• _Exercise prompt_: The exact lines of the listing, from its first through the line that contains "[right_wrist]", are to make up the answer, and pictures are to be left out.

(Beginning of Data excerpt)

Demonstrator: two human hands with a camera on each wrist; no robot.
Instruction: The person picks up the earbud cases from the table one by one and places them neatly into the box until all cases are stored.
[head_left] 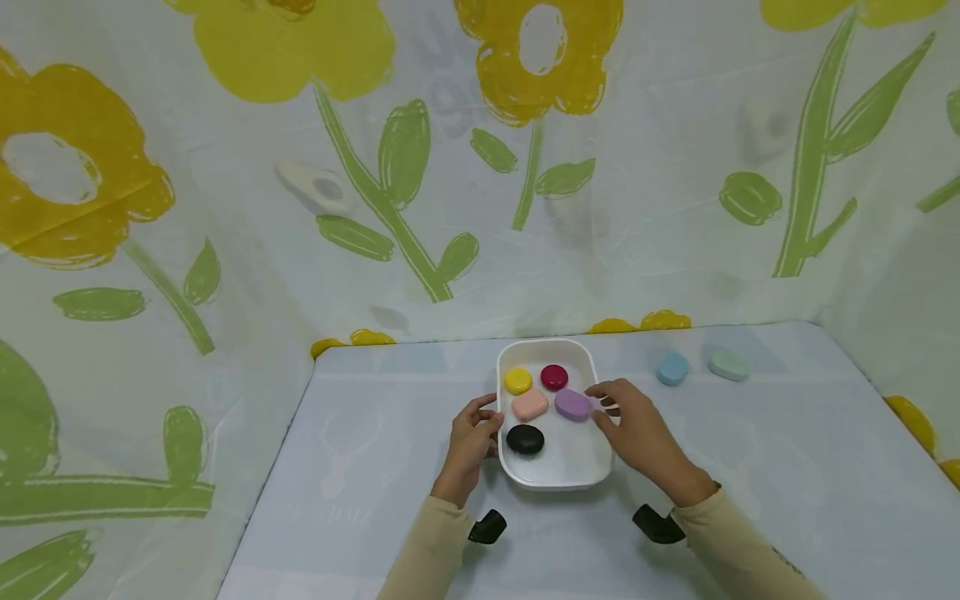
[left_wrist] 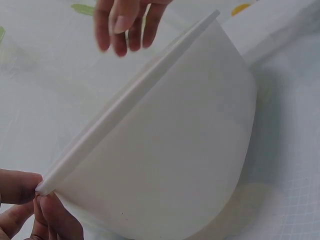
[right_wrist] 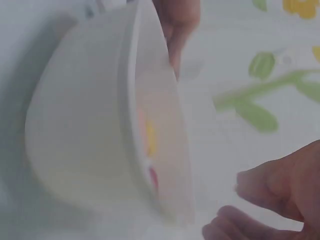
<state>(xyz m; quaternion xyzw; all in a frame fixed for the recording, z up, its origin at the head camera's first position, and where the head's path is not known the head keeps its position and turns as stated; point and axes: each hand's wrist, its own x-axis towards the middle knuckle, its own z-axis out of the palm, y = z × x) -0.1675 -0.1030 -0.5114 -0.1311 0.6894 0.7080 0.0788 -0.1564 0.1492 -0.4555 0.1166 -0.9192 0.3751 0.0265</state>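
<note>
A white tray [head_left: 553, 483] sits on the table and holds yellow [head_left: 518, 381], dark red [head_left: 554, 377], pink [head_left: 530, 405], purple [head_left: 573, 404] and black [head_left: 525, 439] oval pieces. My left hand [head_left: 489, 422] pinches the tray's left rim; the left wrist view shows this hand [left_wrist: 37, 197] clamped on the rim edge of the tray [left_wrist: 170, 160]. My right hand [head_left: 604, 405] hovers over the right rim beside the purple piece, fingers loose and holding nothing. The right wrist view shows the right hand [right_wrist: 227, 205] spread apart next to the tray [right_wrist: 75, 125].
A light blue oval piece [head_left: 672, 368] and a pale green one [head_left: 730, 365] lie on the table to the right of the tray. Flower-print cloth walls enclose the table at the back and on both sides.
</note>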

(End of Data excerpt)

• _Output of the task_:
Demonstrator: two human hands with a camera on each wrist; no robot.
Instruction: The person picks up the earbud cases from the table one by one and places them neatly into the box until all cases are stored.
[head_left] 
[left_wrist] 
[right_wrist] 

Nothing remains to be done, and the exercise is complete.